The man gestured at the entertainment center. “You’re old enough to remember before DVDs, right? Back when you’d visit someone and learn about them by what was on their bookshelves. Don’t get me wrong, I love my movies, but it’s harder to get a good grasp of somebody with them. Movie tastes always seem a bit random.” His mouth formed a tight, professional smile. “You’ve got seventeen of the same ones I do.”

“I asked who you are,” Nate said. He tried to sound confident.

“We’re on the same side,” said the man. “That’s probably the most important thing right now, isn’t it? After all you’ve gone through, I bet you’re not too keen on trusting strangers right now, are you?”

“Not particularly.”

“If it helps, the FBI has arrested all the top members of the Family, and most of the congregation’s been detained for questioning. The ones that aren’t being locked up forever are heading for years of federally-funded therapy.”

“Really?”

The man nodded.

“So who are you?”

He put up a hand and shook his head. “Let’s not complicate things with names. Speaking of which, is it okay if I call you Nate? Overt familiarity’s a curse of the job. Would you be more comfortable with Nathan? Mr. Tucker, maybe?”

“Nate’s fine.”

“Great.” He took a long look at Nate. “You know, I’ve got to be honest. Part of me has been dreading this.”

“Dreading what?”

“You,” said the man. “I’ve been dreading the day I had to meet you. I’ve been waiting years for it, but now that it’s here...” He shook his head and then gave a shrug.

“You’ve been waiting...for me?”

“Well, not you specifically. If you’ll pardon the melodrama, I knew this day was going to come, and I knew I’d be having this conversation with someone.
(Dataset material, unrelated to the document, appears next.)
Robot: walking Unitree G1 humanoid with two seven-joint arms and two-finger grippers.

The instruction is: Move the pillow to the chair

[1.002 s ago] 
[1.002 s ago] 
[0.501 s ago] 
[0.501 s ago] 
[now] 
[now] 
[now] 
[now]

I’m glad it’s you, Nate.”

A moment stretched out between them.

“You’re Locke Management,” said Nate. “You’re who puts out the ads and hires the actresses and all that.”

“Guilty as charged.”

“You decide who lives here.”

He gave another calm nod.

“So, you’re...what? Some government agency that protects the building?”
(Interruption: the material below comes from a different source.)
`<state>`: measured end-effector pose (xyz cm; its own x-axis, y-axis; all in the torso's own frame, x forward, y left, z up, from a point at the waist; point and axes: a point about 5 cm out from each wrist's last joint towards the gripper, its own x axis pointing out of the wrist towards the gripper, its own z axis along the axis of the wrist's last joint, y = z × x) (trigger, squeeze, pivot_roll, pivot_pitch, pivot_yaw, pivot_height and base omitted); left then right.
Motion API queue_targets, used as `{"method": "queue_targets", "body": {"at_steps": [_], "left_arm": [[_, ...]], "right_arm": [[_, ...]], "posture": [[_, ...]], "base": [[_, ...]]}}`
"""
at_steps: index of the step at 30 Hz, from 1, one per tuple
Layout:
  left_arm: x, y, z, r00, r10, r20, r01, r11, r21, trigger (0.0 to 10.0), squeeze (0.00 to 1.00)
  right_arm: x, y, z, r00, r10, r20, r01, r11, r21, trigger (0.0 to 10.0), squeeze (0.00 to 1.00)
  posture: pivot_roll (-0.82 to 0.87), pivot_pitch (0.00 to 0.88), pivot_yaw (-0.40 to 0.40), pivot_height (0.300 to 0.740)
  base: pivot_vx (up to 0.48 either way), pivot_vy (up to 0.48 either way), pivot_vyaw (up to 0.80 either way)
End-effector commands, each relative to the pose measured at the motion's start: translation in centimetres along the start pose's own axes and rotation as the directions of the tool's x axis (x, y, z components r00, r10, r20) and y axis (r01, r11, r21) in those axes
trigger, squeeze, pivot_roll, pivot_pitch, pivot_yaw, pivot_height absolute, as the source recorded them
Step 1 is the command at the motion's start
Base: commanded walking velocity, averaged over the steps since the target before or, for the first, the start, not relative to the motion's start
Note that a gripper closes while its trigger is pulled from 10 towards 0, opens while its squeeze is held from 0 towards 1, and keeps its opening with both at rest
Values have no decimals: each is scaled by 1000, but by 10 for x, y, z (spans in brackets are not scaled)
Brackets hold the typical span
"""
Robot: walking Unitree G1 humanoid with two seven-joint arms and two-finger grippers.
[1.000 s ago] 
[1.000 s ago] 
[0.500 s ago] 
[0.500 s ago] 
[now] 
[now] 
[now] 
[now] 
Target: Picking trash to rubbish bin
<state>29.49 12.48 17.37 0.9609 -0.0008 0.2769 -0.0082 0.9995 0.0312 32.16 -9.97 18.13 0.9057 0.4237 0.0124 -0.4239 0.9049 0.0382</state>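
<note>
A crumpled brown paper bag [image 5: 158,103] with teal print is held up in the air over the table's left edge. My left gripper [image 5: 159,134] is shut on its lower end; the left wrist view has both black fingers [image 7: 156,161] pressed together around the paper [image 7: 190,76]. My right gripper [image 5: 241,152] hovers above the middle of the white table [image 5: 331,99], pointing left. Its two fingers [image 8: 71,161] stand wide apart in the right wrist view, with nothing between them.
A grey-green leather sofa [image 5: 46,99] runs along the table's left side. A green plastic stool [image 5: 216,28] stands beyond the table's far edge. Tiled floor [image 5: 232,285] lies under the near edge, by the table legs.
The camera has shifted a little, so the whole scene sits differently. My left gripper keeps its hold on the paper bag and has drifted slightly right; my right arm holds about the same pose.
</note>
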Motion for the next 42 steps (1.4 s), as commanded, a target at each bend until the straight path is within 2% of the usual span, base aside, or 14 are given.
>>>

The man in the suit shook his head. “I never said I was with the government.”

“You’re not?”

“For the record, I haven’t said that, either. Really, I could just be another actor hired to play a role.” His mouth formed a pleasant smile that felt sincere, but also a bit too practiced for Nate’s liking. “Besides, it’s not like the building needs much protecting, is it? Not with folks like you living here.”

“People
died
here,” snapped Nate. A wave of frustration washed over him. “Fuck, people have been dying here since this place was built.
Because
of this place.”

“Yes,” said the man, “they have. A lot more than you probably know about.”

“Why haven’t you studied it? If you had some kind of…back-up building or something, or if people
knew
about it, none of this ever would’ve happened.”

“We’ve tried to study it,” said the man, “and we’ve managed to copy some elements. That’s why you’ve got a room full of replacement parts downstairs. There are light bulbs, too, if you want to swap out the ones in the tunnels.”

“But that’s nothing,” said Nate. “It’s minor stuff. That’s like trying to copy an airplane and coming away with how to make tires.”

The man put up his hands. “It’s the best we can do. You can’t examine an airplane in mid-flight, especially the engine.”

“The right people could.”

“They probably could,” the man agreed. “There are some electronic and mechanical geniuses out there. The problem is recruiting them. I’m sure you’ll agree, we have good reason to keep this building as secret as possible.”